Princesse ou pas, il réclamerait tout de même à Celestia une radio comme à tous les autres poneys auxquels il avait parlé et ce jusqu’à ce qu’il en obtienne une, non mais oh !
— Les ondes électromagnétiques sont brouillées sur Equestria, répondit la jument ailée avec un calme royal.
Ah.
D’accord.
Au moins, la réponse était claire (et au moins Celestia semblait-elle plus instruite de l’art de communiquer à distance entre gens civilisés, peut-être allaient-ils pouvoir progresser). Cela expliquait aussi pourquoi le communicateur intégré à sa montre refusait de fonctionner depuis qu’il avait atterri sur cette planète de dingues.
— Dans ce cas, qu’utilisez-vous comme moyen de communication à longue portée ? répliqua-t-il.
Celestia plissa les yeux.
— La magie, répondit-elle. Mais je suppose que ce n’est pas la réponse que vous attendez.
— Pas lorsqu’on évoque les ondes électromagnétiques dans la même conversation, non…
La princesse parut réfléchir aux différentes options qui s’offraient à elle.
— À condition que votre vaisseau soit en portée optique, je peux envoyer un signal lumineux, annonça-t-elle finalement.
Harlock fit un rapide calcul. En deux jours, l’Arcadia avait largement eu le temps de rejoindre l’orbite de cette foutue planète. C’était donc jouable et certainement plus efficace que laisser Tochiro scanner la surface à sa recherche.
— Ça se tente, répondit-il.
— Bien.
Sauf que la neige avait amené les nuages (ou l’inverse). Pour espérer établir une connexion optique, il faudrait attendre une éclaircie.
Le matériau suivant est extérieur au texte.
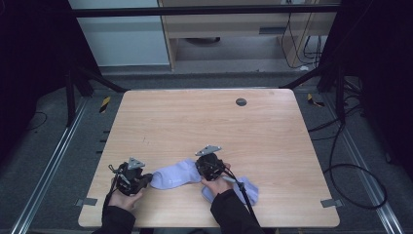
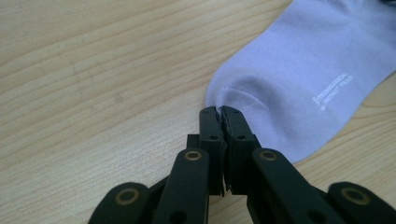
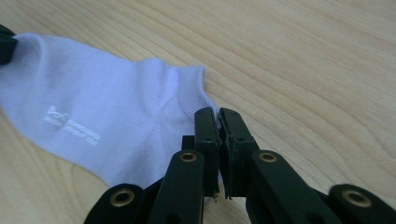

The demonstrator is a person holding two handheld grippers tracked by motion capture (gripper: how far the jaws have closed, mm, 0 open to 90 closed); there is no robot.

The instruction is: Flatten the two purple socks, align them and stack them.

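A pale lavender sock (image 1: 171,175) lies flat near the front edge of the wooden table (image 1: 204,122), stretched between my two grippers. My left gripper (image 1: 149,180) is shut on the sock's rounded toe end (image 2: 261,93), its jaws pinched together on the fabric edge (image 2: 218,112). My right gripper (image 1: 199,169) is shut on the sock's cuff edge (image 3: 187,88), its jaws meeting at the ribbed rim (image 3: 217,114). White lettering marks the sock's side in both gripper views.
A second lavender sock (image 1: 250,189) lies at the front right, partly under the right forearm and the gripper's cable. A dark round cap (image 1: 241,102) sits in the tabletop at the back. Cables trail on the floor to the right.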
Et puis comment Celestia comptait-elle s’y prendre ? Rien à Ponyville n’était susceptible de lui fournir assez d’énergie !
Celestia le toisa avec hauteur. Harlock se demanda quelle information lui avait échappé.
Puis il recula inconsciemment lorsque la princesse déploya ses ailes, se dressa vers le ciel, s’illumina d’un halo doré et généra une boule éblouissante à la pointe de sa corne.
Le rayon lumineux transperça les nuages.